The new "controversial" medical code for wandering has been approved by the ICD-9-CM Coordination and Maintenance Committe. I say controversial, but it isn't a controversy for anybody except the self-appointed guardians of autism's virtue, ASAN.
It is nice to know that ASAN and their ilk don't have much pull when it comes to dealing with issues like this. These self-advocate groups want to make autism into some sort of civil rights movement, saying things like this new wandering code will "enable abuse and restrict the civil rights" of people with disabilites, while the rest of world seems to understand that wandering is a serious safety issue.
Many children with autism have died because they wandered away from home and yet ASAN is worried about some hypothetical restriction of civil rights. As a parent, I would much rather my children have their "civil rights" violated and live to tell the tale rather than preserving those hypothetical rights and ending up dead.
I have to wonder (yet again) just who ASAN thinks they are advocating for. It certainly isn't the needs to the majority of people (or children) who have autism.
It has been estimated that almost half of all children with autism between the ages of 4 and 10 wander. And even more frightening, one out of three of the children don't have the communication skills to even tell anyone their name or where they live. Does ASAN think their stance against a medical code for wandering is in the best interest of these children?
If you want more information on wandering and autism, please visit AWAARE.
Below is the CDC's press release on the new code.

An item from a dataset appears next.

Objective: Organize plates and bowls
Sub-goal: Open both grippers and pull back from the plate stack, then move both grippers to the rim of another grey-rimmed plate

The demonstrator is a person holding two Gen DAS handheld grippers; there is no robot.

ICD-9-CM Code for Wandering
The ICD-9-CM code for wandering , effective October 1, 2011, is designed to promote better data collection for and understanding of wandering and to prompt important discussions about safety among healthcare providers, caregivers, and the person with a disability to the fullest extent possible.

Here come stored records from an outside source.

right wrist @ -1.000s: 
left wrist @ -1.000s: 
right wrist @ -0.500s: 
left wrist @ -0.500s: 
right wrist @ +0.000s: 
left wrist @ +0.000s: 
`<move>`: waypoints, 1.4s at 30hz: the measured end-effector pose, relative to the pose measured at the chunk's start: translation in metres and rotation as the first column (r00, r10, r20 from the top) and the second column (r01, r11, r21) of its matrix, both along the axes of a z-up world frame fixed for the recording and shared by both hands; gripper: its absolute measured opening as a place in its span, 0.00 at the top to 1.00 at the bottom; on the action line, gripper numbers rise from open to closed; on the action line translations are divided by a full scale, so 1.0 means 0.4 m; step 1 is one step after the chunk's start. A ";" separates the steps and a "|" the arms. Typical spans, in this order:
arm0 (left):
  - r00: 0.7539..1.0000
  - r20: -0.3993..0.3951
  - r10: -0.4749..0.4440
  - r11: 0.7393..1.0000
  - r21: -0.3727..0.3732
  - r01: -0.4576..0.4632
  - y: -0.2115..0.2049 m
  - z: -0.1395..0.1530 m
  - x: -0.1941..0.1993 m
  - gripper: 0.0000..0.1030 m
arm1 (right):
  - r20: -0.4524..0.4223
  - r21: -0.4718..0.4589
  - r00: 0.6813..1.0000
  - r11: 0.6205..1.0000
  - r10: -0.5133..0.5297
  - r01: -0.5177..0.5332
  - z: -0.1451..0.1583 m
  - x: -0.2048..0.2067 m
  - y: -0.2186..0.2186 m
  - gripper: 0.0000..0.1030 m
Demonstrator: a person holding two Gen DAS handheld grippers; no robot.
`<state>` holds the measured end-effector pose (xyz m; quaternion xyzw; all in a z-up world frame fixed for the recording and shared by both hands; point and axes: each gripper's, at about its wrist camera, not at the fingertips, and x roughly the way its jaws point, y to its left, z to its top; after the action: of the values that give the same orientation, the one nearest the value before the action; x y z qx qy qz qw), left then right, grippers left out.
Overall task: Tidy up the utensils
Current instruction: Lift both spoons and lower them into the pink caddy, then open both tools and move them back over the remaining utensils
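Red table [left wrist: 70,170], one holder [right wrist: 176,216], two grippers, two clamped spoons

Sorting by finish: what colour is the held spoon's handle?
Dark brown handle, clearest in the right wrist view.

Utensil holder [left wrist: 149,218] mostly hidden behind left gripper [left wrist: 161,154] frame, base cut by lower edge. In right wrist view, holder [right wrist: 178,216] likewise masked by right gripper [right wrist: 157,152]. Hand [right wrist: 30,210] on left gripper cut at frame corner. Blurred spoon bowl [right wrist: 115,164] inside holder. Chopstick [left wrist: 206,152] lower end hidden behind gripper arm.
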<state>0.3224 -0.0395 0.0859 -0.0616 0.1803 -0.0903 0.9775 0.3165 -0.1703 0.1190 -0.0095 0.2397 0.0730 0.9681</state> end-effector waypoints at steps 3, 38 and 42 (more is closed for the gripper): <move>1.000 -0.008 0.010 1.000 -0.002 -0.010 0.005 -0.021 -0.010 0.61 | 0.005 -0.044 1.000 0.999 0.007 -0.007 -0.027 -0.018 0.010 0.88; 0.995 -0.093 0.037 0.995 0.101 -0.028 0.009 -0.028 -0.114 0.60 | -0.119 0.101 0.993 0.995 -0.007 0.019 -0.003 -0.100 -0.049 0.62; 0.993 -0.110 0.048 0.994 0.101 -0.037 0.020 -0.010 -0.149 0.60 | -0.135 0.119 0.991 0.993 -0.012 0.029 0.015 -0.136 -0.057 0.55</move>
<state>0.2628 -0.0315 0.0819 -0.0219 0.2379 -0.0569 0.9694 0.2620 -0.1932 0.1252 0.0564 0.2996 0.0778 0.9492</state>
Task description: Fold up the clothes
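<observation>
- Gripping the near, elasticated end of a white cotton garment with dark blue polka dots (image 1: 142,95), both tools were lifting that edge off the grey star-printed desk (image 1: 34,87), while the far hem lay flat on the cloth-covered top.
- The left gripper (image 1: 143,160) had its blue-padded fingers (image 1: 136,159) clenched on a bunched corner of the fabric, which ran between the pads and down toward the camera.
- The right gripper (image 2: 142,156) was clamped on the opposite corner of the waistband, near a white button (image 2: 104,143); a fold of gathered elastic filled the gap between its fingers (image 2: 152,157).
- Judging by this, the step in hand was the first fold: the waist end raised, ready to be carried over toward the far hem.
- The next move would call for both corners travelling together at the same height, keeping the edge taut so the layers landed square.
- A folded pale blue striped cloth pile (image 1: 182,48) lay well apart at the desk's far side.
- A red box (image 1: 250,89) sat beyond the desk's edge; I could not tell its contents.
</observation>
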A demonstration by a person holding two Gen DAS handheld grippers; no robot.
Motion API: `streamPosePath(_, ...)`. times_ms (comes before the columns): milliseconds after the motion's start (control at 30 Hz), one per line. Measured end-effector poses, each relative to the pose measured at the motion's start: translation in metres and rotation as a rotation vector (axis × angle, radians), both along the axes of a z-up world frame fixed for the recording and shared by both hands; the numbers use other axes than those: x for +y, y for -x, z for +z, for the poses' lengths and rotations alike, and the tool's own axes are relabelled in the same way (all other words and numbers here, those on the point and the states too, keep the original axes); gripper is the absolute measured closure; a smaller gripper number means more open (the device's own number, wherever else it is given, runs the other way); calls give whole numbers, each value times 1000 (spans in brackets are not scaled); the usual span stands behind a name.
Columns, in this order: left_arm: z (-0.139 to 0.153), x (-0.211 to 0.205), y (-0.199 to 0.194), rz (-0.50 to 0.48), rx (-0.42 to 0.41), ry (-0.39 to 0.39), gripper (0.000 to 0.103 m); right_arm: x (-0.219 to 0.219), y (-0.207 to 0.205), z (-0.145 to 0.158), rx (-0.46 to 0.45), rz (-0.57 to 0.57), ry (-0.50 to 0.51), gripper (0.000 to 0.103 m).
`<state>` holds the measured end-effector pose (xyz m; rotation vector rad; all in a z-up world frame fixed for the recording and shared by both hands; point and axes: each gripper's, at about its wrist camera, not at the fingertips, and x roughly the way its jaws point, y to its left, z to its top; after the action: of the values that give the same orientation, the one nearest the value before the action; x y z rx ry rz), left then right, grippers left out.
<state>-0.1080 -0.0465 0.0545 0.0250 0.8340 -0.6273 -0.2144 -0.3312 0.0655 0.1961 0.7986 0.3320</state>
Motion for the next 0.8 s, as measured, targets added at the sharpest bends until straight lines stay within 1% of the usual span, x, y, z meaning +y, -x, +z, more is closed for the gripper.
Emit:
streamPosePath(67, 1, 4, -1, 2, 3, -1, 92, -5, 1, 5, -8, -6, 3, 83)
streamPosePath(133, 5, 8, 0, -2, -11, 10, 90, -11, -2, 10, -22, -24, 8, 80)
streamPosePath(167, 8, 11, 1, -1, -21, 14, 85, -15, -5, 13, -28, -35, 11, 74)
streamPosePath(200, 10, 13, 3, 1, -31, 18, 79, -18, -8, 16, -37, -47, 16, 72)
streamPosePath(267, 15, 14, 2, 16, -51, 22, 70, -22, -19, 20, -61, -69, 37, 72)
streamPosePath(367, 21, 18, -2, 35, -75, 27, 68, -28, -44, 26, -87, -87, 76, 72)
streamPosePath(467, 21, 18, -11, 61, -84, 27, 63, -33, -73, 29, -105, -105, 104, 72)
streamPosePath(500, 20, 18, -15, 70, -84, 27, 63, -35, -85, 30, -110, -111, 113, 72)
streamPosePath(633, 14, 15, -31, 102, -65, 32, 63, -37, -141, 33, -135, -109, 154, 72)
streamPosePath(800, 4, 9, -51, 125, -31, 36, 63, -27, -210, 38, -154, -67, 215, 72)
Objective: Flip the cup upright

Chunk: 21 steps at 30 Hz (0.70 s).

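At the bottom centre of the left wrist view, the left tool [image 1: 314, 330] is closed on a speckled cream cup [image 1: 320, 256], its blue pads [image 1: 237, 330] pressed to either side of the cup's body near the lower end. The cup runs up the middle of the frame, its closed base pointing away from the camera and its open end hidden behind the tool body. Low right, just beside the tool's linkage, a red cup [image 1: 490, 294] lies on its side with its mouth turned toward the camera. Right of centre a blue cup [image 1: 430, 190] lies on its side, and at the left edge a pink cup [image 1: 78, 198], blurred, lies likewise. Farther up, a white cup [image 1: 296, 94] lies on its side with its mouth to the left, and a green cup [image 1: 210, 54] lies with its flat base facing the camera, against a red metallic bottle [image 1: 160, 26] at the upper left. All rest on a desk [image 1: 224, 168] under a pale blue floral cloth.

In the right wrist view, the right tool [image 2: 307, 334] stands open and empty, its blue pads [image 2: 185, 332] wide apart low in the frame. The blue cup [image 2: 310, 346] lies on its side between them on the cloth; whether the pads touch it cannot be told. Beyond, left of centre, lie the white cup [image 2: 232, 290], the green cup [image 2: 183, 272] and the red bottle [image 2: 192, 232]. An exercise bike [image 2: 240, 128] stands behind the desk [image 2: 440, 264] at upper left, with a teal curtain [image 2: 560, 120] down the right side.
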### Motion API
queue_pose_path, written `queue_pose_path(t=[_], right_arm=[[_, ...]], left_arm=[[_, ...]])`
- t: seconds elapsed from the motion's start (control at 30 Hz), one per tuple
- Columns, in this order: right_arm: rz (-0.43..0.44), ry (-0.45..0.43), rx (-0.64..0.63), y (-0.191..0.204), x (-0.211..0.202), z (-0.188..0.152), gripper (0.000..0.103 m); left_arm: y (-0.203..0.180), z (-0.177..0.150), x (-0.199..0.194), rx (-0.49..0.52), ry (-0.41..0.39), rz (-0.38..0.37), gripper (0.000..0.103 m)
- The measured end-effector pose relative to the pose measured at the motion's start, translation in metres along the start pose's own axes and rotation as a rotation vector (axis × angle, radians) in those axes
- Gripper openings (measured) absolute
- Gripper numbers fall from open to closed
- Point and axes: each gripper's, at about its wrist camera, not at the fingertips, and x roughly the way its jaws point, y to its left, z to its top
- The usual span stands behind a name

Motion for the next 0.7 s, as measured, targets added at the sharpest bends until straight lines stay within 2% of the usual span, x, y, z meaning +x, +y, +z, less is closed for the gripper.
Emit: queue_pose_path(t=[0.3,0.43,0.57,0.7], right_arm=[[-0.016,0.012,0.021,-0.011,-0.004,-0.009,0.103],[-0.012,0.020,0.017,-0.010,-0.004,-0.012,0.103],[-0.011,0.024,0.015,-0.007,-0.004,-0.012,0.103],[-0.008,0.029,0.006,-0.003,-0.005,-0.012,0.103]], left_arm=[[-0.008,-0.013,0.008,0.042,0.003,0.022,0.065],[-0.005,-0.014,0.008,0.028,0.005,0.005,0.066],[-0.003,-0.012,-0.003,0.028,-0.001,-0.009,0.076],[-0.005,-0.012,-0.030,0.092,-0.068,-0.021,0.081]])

Wandering places children and adults with autism spectrum disorders (ASDs) or other disorders in harmful and potentially life-threatening situations—making this an important safety issue for individuals affected and their families and caregivers. Children and adults with ASDs and other developmental disabilities are at higher risk of wandering off than are children and adults without these disorders or other cognitive disorders.
At the request of the Interagency Autism Coordinating Committee, a Safety Subcommittee was convened to address wandering and other safety issues for children and adults with ASDs. CDC, as a member of the Subcommittee, submitted a proposal for the wandering code to the ICD-9-CM Coordination and Maintenance Committee for consideration at the March 2011 meeting, which represented the final opportunity for additions/revisions to the ICD-9-CM until 2014. As part of the Coordination and Maintenance Committee’s usual procedures, proposals were open for public comment for 4 weeks, and revisions to the ICD-9-CM were announced online on June 10, taking effect October 1.
This code is intended to capture information about individuals, with any condition classified in the ICD, who wander. Wandering was deleted as a subcode under the Alzheimer’s and dementia code and added as a condition to be noted in association with disorders classified elsewhere [V40.31]. The intention is to provide a way to document, understand, and improve the situation for individuals who are at risk of injury or death due to dangerous wandering. Wandering should be coded if documented in the medical record by the provider (i.e., physician).
The wandering code is not linked to a specific diagnosis, nor is it part of the diagnostic codes used for autism or intellectual disabilities. The ICD-9-CM classifies behaviors and risk factors in addition to diseases and syndromes; as such, the wandering code is used in conjunction with other diagnostic and symptom or procedure codes.